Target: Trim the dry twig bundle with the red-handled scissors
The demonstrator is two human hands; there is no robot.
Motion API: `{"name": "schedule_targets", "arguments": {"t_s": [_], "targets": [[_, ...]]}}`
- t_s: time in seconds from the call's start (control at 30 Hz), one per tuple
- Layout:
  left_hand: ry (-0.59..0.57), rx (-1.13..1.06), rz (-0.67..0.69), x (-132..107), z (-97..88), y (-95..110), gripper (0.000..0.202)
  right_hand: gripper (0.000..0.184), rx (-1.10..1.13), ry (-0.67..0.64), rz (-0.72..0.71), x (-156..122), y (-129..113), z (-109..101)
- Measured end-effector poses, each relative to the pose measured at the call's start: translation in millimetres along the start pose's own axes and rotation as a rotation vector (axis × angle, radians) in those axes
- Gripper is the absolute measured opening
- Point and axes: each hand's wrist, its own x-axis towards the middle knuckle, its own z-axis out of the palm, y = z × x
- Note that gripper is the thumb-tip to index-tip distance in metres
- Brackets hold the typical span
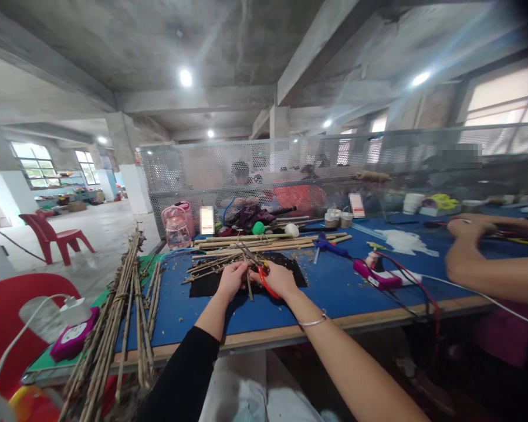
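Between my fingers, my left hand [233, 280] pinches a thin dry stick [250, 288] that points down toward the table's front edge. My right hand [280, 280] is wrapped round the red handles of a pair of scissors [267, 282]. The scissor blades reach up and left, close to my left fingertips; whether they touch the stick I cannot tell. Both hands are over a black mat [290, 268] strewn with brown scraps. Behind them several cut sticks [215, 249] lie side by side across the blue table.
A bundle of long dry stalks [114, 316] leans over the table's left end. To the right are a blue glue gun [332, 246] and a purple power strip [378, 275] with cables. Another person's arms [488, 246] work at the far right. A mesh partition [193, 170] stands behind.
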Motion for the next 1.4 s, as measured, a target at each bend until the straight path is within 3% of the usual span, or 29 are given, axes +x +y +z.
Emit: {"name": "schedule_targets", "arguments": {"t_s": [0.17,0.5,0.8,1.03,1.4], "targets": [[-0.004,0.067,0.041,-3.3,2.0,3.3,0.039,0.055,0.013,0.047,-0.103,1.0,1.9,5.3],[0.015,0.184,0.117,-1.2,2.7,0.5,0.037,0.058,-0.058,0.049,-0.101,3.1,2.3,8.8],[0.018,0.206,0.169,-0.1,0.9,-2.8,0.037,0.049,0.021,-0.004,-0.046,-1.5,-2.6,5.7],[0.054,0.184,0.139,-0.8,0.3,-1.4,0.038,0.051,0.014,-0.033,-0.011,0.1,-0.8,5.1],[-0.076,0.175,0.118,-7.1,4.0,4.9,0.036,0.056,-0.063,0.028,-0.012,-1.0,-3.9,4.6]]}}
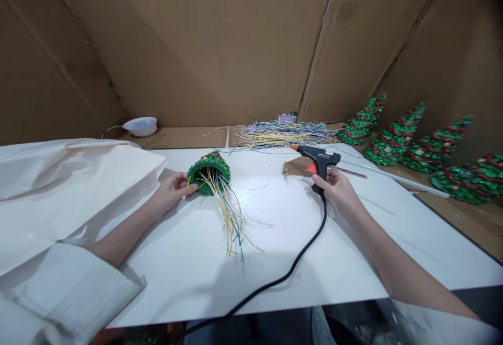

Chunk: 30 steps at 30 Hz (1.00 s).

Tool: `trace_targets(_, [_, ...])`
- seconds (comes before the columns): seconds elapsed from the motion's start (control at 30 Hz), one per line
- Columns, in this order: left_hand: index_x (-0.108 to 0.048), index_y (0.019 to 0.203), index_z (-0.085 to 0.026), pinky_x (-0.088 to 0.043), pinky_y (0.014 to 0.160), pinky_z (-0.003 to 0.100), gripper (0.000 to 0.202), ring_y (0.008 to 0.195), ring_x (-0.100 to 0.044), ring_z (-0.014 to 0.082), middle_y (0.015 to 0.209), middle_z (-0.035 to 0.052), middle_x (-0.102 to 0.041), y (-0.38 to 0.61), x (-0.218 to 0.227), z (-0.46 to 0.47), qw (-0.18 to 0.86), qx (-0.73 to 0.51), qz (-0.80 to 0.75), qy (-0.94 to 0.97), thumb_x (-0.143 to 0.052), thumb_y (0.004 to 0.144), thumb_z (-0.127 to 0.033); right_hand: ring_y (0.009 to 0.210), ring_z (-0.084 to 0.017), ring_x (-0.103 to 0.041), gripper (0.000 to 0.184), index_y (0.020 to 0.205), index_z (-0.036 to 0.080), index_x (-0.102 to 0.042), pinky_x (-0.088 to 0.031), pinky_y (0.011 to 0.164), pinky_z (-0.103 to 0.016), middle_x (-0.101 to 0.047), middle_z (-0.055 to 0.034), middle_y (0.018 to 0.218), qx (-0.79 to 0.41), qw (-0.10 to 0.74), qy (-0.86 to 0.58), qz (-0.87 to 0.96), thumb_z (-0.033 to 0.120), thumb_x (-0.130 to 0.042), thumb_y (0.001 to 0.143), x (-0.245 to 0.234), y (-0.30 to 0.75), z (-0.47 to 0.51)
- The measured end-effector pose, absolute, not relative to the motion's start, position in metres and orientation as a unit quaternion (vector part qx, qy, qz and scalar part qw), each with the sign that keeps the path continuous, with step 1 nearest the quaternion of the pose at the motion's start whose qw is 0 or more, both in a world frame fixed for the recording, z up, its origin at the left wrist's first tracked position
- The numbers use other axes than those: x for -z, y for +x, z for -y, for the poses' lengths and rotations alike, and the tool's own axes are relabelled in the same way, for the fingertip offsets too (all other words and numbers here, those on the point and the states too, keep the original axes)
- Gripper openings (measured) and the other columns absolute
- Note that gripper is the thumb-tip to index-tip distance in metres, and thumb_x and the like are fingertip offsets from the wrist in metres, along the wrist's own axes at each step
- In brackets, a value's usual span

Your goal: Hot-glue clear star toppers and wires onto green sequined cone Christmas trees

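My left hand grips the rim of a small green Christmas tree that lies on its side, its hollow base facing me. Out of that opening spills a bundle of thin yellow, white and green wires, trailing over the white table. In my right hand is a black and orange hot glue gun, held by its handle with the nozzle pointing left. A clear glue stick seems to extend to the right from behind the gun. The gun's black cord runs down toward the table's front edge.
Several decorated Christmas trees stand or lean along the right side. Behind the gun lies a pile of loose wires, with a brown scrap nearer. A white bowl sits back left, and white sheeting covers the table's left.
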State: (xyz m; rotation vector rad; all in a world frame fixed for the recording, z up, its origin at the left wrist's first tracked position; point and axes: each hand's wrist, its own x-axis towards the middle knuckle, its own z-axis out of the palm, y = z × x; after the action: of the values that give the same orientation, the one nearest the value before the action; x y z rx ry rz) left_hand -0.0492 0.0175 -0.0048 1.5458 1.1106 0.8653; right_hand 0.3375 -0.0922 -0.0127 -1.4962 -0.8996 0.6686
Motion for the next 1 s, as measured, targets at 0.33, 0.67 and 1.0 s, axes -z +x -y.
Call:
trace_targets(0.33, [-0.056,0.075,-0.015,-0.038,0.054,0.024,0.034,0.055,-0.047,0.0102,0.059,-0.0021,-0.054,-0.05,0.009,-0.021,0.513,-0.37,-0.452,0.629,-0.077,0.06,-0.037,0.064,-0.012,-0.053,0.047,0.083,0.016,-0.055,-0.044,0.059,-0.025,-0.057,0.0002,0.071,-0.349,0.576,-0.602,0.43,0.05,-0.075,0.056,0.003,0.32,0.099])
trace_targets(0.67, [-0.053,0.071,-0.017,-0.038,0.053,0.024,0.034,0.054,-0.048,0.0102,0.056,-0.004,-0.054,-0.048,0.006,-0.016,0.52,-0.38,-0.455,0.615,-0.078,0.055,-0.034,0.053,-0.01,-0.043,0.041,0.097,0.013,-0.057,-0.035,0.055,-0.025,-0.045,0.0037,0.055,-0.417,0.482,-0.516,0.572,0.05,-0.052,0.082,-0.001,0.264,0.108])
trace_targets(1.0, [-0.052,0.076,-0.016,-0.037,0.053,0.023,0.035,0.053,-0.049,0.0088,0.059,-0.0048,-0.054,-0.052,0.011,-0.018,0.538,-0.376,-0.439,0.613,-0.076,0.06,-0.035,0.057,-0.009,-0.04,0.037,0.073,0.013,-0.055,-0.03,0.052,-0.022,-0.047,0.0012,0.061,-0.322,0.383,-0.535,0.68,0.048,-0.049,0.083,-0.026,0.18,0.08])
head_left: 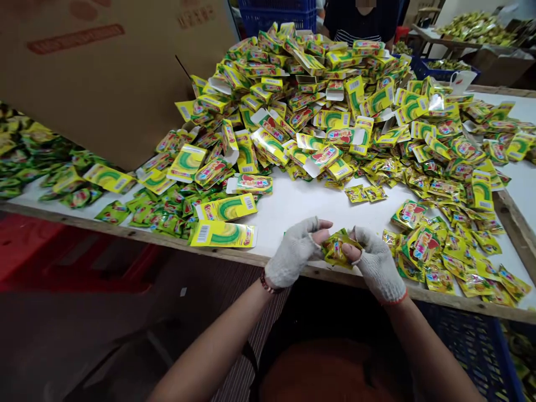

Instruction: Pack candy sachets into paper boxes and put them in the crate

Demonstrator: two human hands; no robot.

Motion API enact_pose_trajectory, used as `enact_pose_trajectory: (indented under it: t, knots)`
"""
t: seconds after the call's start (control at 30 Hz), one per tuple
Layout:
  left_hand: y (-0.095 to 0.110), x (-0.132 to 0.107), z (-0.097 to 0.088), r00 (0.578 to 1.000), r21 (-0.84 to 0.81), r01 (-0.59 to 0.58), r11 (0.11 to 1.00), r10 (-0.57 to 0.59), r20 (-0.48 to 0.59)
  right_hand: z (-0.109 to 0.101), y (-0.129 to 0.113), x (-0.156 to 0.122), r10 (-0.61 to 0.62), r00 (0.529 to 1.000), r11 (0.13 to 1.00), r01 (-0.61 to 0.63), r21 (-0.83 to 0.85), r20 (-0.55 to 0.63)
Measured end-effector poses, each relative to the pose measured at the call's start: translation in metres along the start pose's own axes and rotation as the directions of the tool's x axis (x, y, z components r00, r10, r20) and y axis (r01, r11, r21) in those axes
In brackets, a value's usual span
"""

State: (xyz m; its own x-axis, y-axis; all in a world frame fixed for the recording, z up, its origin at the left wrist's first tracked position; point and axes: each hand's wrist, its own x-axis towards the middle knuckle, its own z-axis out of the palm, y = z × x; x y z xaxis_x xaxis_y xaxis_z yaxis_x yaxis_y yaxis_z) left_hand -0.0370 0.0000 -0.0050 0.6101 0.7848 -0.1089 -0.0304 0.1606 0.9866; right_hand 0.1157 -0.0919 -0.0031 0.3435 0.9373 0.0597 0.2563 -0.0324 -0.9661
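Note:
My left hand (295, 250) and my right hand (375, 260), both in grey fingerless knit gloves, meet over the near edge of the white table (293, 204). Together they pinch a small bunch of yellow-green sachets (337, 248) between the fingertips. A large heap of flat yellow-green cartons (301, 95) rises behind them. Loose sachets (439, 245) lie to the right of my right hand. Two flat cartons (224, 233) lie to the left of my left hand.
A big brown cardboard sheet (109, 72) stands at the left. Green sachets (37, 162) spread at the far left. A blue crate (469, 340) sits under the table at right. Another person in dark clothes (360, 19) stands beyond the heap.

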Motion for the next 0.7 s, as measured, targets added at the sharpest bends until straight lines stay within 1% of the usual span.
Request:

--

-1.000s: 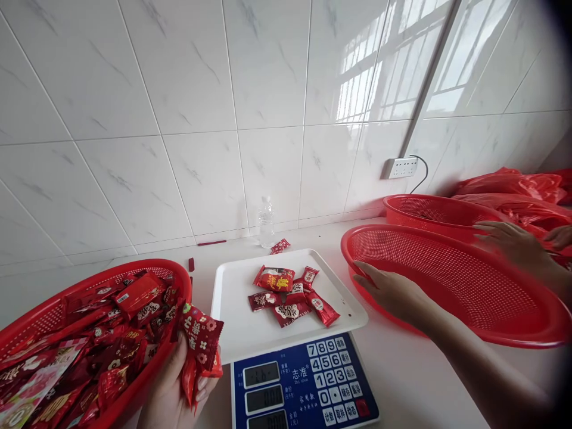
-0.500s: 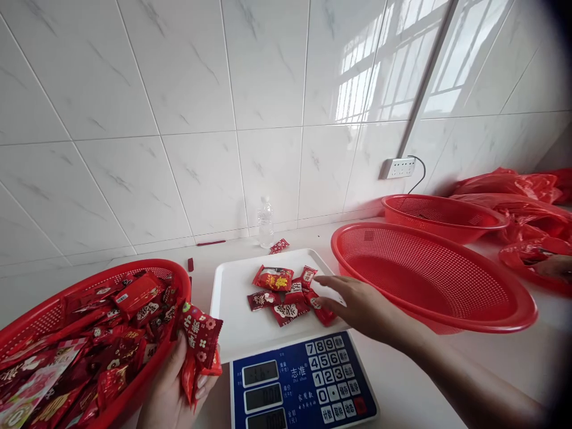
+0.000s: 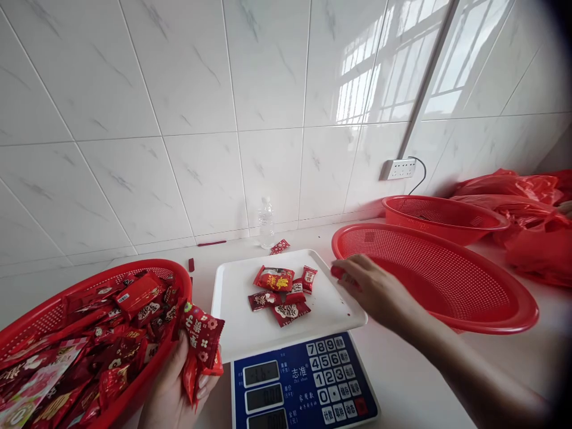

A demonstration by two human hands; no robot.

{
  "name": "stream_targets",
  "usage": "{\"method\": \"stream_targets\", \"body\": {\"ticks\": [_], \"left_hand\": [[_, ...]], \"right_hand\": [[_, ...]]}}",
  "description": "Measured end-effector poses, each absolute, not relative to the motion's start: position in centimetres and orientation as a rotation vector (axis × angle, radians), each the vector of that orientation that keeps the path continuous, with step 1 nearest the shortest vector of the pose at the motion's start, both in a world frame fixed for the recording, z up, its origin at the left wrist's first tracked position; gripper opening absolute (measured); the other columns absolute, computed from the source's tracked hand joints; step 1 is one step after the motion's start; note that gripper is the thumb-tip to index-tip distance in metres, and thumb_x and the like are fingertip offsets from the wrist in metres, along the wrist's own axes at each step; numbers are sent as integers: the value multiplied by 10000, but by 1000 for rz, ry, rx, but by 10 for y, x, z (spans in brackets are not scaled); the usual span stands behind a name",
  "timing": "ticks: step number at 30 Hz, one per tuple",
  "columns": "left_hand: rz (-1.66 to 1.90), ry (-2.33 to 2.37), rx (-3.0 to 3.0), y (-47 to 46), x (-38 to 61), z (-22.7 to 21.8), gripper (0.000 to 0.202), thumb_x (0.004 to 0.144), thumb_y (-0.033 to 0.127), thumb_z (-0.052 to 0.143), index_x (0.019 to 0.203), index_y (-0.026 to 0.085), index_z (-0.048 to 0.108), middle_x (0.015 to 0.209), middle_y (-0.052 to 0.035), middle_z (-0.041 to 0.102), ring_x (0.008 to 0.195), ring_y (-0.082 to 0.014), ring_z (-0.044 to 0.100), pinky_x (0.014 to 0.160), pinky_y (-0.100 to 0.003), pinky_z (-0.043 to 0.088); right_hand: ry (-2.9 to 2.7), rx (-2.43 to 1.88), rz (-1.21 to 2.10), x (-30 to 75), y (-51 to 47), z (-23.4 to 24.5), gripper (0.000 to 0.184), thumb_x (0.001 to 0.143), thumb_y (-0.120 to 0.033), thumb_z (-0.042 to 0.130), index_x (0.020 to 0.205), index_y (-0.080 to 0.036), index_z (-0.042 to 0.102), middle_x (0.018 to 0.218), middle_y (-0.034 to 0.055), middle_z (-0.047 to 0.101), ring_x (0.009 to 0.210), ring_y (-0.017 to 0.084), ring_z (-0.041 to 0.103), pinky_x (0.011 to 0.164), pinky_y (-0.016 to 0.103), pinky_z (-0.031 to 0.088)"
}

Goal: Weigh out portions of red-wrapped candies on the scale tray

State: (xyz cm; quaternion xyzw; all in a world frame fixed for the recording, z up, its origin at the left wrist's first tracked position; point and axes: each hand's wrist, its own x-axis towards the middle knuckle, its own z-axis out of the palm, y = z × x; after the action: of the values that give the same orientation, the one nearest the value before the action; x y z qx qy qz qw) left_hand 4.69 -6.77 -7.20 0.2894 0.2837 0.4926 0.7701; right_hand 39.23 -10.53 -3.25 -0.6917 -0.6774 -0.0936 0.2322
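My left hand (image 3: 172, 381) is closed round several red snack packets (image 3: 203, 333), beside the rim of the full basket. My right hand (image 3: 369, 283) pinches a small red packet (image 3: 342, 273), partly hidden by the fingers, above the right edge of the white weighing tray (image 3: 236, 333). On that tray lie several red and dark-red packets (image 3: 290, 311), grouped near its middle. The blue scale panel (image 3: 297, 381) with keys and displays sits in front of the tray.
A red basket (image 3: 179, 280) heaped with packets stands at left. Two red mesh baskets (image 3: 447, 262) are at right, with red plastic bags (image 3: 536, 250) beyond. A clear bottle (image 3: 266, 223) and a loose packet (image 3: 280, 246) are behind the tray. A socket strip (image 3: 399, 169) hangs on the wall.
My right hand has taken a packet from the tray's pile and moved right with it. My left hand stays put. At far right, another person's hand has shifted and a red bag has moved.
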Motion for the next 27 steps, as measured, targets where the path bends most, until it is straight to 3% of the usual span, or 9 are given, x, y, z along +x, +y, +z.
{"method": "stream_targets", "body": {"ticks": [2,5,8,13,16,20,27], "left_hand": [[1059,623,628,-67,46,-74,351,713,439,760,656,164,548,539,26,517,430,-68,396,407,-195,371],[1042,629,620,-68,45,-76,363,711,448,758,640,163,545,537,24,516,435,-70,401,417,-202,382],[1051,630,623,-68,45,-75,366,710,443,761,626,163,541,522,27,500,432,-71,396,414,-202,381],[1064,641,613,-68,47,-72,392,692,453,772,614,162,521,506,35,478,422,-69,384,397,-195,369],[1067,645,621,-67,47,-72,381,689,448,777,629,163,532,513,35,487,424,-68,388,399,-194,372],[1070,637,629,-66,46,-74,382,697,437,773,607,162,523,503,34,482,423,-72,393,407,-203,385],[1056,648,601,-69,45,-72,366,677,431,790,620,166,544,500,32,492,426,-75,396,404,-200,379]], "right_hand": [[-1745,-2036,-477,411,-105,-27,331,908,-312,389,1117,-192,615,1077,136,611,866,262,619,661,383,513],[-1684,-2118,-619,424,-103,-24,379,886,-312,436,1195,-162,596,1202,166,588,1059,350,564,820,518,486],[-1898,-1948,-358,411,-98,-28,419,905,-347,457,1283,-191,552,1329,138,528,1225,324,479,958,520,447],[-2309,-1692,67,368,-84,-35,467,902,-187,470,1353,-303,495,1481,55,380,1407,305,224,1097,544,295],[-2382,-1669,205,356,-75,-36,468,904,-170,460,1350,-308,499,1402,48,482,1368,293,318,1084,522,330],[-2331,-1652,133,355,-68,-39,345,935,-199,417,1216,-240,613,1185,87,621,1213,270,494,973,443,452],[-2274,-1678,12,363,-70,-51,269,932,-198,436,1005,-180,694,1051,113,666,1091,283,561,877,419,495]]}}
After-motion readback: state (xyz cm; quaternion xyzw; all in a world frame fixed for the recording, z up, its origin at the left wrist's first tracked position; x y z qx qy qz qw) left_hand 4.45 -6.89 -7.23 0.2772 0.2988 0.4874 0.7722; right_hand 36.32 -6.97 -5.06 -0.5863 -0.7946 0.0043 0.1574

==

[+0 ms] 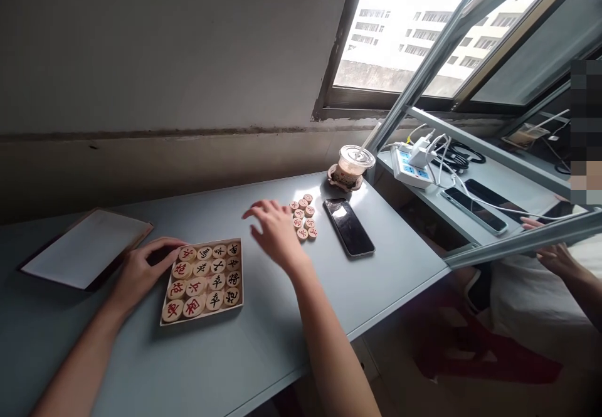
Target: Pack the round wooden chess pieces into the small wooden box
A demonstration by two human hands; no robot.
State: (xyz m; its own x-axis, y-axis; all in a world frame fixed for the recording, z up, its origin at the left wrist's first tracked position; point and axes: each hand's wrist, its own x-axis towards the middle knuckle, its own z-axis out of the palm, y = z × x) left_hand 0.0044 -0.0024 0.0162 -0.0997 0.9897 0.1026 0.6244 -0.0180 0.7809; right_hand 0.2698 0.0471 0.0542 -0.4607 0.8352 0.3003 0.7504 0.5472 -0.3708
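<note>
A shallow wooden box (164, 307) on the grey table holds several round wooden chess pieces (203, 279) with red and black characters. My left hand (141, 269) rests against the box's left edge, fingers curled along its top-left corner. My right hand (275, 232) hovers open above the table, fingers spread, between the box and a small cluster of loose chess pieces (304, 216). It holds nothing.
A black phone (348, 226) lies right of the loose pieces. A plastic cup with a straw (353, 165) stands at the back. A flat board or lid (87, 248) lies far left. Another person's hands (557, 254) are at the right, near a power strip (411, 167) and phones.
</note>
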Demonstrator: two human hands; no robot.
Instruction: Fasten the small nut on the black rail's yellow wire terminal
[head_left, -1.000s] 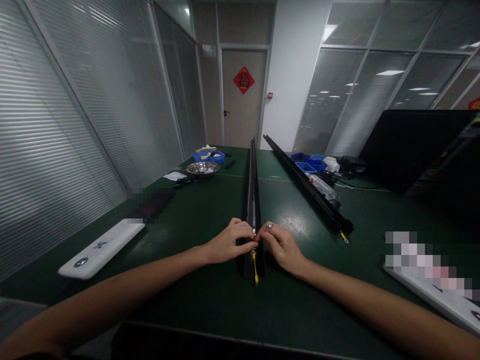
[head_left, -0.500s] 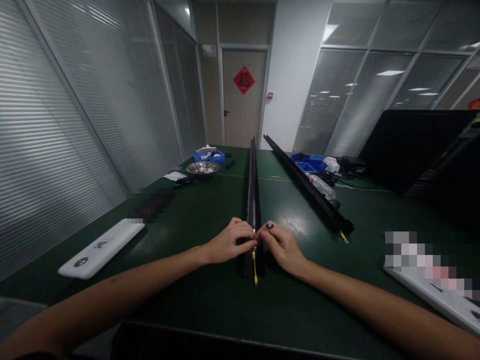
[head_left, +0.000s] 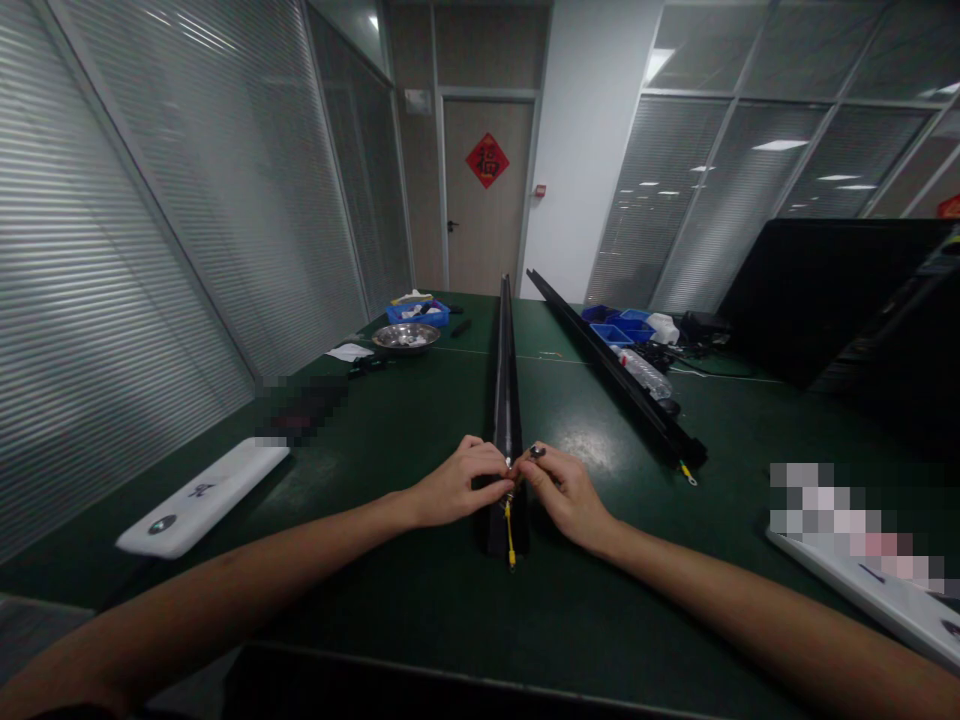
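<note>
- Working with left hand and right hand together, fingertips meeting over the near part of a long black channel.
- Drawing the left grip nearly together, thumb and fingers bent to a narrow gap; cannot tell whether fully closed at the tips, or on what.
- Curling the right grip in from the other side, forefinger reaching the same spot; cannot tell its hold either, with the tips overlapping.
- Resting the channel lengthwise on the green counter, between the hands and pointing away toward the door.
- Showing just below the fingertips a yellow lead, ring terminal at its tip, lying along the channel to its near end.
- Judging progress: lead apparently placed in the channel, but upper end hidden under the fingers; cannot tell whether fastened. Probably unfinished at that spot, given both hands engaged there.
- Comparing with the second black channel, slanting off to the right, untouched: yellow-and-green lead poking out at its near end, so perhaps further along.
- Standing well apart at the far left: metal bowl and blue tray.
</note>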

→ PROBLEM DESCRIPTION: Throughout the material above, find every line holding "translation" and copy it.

→ SOLUTION TO THIS PROBLEM:
- Measured end-effector poses, each relative to the pose measured at the call's start: translation in millimetres along the start pose's own axes and rotation as a rotation vector (axis × angle, radians) in those axes
Measured end-effector poses, each relative to the pose measured at the call's start: translation in metres along the start pose's own axes and rotation as the directions of the tool's x axis (x, y, z components r00, r10, r20) and y axis (r01, r11, r21) in those axes

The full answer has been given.